→ **How to complete this task**
How do the lines below between the ones holding "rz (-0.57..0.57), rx" and "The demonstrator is", inclusive, read? Give them again exactly, with no other lines.

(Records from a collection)
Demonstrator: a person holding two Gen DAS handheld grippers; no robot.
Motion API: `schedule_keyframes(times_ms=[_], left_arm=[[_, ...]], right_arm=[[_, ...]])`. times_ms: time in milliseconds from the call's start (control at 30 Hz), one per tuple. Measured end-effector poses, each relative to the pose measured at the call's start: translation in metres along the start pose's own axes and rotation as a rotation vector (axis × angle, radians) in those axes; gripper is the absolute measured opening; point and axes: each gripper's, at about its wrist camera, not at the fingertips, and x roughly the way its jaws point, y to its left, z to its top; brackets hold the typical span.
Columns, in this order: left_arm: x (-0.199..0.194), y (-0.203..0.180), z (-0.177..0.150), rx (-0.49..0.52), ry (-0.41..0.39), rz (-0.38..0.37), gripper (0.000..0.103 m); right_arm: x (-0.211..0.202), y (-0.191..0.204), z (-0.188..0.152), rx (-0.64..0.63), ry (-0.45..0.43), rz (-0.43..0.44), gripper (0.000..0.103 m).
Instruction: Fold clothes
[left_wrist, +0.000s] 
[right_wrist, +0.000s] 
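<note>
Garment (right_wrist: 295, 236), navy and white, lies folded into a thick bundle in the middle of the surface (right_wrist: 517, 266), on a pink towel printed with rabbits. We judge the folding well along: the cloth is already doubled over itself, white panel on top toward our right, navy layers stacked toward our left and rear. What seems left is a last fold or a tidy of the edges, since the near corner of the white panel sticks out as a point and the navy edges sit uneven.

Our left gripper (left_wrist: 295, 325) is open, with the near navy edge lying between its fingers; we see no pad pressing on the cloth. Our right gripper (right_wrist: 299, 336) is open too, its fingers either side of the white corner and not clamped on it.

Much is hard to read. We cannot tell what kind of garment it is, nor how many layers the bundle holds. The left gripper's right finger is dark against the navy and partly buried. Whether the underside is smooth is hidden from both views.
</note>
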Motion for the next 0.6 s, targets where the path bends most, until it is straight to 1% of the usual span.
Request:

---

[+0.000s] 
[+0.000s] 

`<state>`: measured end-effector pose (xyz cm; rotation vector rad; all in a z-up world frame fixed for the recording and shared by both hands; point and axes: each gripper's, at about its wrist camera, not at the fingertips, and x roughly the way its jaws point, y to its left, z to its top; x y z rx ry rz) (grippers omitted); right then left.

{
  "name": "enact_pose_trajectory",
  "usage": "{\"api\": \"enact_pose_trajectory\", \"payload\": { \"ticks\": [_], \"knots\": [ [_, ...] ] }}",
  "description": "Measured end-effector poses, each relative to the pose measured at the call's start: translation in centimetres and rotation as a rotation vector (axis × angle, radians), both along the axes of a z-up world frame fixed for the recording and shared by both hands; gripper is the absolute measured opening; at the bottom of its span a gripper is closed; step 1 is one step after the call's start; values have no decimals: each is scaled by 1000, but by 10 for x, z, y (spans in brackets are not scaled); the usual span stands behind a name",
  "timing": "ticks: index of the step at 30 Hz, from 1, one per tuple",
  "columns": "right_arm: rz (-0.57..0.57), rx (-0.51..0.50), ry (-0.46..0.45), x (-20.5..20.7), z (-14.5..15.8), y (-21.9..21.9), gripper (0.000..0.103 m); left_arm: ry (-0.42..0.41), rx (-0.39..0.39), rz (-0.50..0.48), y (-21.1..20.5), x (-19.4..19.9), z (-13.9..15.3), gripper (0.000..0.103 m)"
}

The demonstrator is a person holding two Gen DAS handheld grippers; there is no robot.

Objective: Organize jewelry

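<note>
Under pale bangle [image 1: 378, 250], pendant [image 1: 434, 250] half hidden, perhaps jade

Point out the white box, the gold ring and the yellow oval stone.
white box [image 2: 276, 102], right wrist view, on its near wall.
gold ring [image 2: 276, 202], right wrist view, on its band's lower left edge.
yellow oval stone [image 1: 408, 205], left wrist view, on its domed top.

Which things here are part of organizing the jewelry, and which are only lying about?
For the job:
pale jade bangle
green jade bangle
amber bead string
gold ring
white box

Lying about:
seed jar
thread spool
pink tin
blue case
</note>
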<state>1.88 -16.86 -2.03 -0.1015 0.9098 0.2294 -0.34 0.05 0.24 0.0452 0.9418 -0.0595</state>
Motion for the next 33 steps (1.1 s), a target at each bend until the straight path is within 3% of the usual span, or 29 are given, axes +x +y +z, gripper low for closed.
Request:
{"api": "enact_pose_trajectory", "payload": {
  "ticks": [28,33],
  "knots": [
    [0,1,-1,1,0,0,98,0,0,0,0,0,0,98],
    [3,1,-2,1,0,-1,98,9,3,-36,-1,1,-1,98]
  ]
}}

→ **Response area**
  "columns": "right_arm: rz (-0.57..0.57), rx (-0.51..0.50), ry (-0.46..0.45), x (-20.5..20.7), z (-14.5..15.8), y (-21.9..21.9), gripper (0.000..0.103 m); left_arm: ry (-0.42..0.41), rx (-0.39..0.39), rz (-0.50..0.48), y (-21.1..20.5), x (-19.4..19.9), z (-13.9..15.3), gripper (0.000..0.103 m)"
}

The demonstrator is a person holding two Gen DAS handheld grippers; there is no robot.

There is nothing further to add to the answer.